◆ WHAT NEEDS TO BE DONE:
From the entries below, return every line that includes the word "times".

[Stored records]

-----

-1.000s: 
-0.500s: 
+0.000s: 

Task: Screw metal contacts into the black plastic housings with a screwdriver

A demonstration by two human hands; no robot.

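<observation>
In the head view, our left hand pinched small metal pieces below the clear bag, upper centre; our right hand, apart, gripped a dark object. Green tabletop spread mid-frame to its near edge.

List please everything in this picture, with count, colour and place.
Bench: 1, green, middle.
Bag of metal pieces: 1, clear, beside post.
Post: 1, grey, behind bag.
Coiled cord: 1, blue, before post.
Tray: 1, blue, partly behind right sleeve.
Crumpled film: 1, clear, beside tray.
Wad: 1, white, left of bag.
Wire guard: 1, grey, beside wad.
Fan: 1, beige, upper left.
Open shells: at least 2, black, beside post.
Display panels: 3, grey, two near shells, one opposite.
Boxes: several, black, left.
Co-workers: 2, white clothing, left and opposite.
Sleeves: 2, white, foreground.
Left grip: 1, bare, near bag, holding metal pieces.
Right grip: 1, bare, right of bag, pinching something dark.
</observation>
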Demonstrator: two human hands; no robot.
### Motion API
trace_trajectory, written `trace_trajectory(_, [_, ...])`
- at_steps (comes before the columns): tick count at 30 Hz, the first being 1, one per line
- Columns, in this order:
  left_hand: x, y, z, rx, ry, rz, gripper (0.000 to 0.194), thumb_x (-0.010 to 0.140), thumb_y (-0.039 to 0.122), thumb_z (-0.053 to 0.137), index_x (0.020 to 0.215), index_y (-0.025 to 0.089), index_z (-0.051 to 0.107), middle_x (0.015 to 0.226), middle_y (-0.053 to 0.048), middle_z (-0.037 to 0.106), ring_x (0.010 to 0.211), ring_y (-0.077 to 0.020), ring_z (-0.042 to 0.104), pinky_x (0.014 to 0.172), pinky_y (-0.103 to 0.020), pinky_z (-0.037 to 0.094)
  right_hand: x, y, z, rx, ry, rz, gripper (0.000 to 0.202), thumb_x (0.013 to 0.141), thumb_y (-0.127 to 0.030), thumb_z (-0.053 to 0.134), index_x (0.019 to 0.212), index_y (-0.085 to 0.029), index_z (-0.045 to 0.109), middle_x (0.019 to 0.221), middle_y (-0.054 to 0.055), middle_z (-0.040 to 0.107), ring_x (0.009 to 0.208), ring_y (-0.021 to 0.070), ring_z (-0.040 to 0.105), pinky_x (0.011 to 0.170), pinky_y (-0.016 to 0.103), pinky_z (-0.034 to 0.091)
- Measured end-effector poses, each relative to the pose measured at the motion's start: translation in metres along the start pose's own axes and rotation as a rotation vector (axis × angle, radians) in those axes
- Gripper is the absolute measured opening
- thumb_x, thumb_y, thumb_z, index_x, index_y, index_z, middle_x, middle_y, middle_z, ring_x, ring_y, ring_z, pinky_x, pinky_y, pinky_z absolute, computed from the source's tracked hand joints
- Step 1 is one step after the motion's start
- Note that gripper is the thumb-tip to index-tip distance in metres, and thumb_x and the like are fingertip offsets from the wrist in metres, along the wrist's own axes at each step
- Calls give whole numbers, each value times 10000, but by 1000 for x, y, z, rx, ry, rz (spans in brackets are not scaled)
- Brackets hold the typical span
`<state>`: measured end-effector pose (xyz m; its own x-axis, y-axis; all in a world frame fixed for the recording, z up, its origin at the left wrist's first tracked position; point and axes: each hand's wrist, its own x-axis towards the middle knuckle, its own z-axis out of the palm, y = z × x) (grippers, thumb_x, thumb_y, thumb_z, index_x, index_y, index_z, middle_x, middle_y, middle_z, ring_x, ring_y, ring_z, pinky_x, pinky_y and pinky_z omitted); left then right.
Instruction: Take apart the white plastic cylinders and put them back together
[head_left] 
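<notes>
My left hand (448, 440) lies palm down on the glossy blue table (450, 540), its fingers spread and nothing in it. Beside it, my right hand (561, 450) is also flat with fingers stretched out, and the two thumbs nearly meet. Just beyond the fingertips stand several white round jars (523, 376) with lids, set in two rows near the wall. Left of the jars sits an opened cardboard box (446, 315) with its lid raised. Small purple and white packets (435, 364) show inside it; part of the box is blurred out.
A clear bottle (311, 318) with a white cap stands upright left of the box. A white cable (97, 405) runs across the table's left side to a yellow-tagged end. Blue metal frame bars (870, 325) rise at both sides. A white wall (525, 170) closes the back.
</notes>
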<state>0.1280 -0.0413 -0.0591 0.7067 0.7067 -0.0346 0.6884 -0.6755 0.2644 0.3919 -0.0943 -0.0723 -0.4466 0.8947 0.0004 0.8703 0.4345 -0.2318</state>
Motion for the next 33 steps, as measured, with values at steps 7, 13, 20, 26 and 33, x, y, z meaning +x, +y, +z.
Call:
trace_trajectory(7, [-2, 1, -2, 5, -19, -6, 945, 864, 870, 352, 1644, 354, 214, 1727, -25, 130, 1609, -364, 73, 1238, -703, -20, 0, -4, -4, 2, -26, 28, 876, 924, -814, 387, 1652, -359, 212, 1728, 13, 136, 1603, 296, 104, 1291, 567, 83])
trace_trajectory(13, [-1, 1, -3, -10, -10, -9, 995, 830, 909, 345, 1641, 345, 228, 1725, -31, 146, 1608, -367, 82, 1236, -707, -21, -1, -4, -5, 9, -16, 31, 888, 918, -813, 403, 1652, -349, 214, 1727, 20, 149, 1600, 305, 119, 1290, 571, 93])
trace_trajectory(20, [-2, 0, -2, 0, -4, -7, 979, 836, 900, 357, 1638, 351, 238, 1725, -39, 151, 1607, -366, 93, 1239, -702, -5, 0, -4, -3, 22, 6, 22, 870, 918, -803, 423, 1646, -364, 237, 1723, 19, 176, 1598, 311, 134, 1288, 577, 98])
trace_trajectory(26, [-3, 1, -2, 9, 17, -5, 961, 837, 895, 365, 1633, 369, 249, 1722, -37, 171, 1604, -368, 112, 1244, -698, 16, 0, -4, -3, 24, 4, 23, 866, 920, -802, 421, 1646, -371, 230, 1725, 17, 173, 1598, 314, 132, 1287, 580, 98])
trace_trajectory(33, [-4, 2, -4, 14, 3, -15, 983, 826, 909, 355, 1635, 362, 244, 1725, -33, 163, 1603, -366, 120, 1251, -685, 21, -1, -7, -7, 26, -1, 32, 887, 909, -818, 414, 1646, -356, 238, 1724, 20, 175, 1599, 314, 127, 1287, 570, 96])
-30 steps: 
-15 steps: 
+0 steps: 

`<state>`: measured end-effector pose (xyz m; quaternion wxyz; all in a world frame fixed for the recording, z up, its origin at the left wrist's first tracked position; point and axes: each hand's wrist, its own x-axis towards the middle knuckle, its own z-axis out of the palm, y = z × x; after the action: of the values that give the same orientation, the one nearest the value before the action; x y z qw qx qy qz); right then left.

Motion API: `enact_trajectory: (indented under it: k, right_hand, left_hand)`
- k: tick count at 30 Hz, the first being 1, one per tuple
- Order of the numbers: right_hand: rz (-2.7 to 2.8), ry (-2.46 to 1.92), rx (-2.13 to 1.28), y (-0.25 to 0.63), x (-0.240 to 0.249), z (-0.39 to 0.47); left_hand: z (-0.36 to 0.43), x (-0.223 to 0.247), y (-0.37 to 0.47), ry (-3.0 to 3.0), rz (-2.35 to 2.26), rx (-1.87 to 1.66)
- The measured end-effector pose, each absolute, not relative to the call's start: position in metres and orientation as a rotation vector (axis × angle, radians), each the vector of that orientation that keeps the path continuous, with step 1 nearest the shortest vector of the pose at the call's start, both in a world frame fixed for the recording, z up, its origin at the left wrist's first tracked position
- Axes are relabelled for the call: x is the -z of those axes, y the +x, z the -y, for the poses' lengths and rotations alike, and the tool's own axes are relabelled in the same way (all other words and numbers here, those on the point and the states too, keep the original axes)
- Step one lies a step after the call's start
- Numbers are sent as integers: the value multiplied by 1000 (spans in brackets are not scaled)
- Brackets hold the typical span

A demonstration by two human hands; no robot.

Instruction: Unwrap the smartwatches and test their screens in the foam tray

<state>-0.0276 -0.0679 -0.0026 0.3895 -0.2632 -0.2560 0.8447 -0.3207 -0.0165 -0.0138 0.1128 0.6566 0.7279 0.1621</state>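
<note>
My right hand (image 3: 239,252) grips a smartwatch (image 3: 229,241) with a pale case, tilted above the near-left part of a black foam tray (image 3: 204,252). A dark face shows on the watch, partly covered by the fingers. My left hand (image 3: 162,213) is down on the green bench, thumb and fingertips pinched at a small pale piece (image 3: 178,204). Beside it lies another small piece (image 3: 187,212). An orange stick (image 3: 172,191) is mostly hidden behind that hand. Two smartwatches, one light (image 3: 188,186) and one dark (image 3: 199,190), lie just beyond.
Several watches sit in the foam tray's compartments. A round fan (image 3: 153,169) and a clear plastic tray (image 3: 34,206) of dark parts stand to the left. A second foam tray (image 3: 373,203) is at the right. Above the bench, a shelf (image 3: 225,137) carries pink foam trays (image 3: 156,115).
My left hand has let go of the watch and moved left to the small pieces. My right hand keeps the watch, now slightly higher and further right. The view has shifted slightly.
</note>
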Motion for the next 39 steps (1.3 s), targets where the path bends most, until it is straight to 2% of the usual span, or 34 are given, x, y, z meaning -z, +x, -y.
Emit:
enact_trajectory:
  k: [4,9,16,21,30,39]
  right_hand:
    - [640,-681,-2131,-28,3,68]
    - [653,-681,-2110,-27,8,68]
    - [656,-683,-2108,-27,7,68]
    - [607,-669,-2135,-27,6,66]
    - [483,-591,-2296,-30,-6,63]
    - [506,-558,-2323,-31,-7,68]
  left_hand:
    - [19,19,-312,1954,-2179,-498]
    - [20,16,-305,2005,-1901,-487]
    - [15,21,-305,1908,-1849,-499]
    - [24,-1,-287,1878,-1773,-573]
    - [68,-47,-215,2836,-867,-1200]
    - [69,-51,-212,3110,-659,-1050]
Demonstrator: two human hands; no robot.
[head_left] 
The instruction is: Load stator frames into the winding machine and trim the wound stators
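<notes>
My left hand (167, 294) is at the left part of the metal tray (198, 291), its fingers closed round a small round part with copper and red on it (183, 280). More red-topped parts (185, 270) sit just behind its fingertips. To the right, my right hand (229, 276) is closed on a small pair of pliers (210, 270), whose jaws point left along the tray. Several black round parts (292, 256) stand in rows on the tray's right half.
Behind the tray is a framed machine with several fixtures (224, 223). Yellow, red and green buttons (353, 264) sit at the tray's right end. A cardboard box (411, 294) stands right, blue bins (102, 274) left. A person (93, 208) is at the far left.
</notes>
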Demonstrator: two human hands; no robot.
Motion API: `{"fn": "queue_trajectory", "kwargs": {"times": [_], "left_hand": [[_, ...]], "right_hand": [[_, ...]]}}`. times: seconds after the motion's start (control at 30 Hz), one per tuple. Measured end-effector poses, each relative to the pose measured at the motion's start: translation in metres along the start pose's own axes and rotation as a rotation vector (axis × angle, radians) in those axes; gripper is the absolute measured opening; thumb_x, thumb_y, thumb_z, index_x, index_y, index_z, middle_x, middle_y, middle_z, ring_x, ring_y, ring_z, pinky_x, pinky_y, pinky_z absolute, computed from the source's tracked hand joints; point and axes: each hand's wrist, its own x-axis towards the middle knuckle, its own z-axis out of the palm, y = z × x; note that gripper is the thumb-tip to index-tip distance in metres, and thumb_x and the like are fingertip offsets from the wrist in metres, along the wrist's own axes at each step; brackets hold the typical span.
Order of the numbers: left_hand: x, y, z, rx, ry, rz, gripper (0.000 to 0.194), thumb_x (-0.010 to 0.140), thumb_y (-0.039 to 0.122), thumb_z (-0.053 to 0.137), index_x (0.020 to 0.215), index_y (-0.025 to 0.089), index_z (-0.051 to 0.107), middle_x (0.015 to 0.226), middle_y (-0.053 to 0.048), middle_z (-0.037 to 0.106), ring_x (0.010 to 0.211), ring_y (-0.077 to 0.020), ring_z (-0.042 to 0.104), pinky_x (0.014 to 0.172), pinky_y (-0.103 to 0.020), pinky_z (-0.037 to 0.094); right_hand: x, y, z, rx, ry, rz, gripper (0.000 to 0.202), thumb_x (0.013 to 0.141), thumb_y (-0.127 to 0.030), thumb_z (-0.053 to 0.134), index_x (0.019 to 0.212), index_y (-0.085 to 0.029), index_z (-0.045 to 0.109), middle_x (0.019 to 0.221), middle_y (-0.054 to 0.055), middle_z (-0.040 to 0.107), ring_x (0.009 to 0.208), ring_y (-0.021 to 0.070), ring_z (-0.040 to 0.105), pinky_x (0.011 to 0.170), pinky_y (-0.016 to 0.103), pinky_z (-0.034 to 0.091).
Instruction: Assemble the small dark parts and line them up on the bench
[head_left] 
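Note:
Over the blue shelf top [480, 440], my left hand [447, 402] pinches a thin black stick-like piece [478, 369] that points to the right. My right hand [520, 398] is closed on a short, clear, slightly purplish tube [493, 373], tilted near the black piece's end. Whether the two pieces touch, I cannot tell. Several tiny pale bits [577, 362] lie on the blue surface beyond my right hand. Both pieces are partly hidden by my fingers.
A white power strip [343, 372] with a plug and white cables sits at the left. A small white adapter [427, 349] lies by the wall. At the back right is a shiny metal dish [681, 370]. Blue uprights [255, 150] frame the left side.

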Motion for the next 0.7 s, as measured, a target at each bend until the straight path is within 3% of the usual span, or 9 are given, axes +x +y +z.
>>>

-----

◆ YOUR RESPONSE:
- Calls give whole numbers, each value times 10000, but by 1000 for x, y, z, rx, ry, rz (spans in brackets are not scaled)
Motion API: `{"fn": "queue_trajectory", "kwargs": {"times": [_], "left_hand": [[_, ...]], "right_hand": [[_, ...]]}}`. times: seconds after the motion's start (control at 30 Hz), one per tuple. Measured end-effector poses, each relative to the pose measured at the motion's start: translation in metres along the start pose's own axes and rotation as a rotation vector (axis × angle, radians) in those axes; gripper is the absolute measured opening; thumb_x, thumb_y, thumb_z, index_x, index_y, index_z, middle_x, middle_y, middle_z, ring_x, ring_y, ring_z, pinky_x, pinky_y, pinky_z absolute, computed from the source's tracked hand joints; point and axes: each hand's wrist, its own x-axis towards the middle knuckle, its own z-axis out of the palm, y = z × x; note that gripper is the thumb-tip to index-tip distance in metres, and thumb_x and the like are fingertip offsets from the wrist in metres, along the wrist's own axes at each step; brackets hold the typical span.

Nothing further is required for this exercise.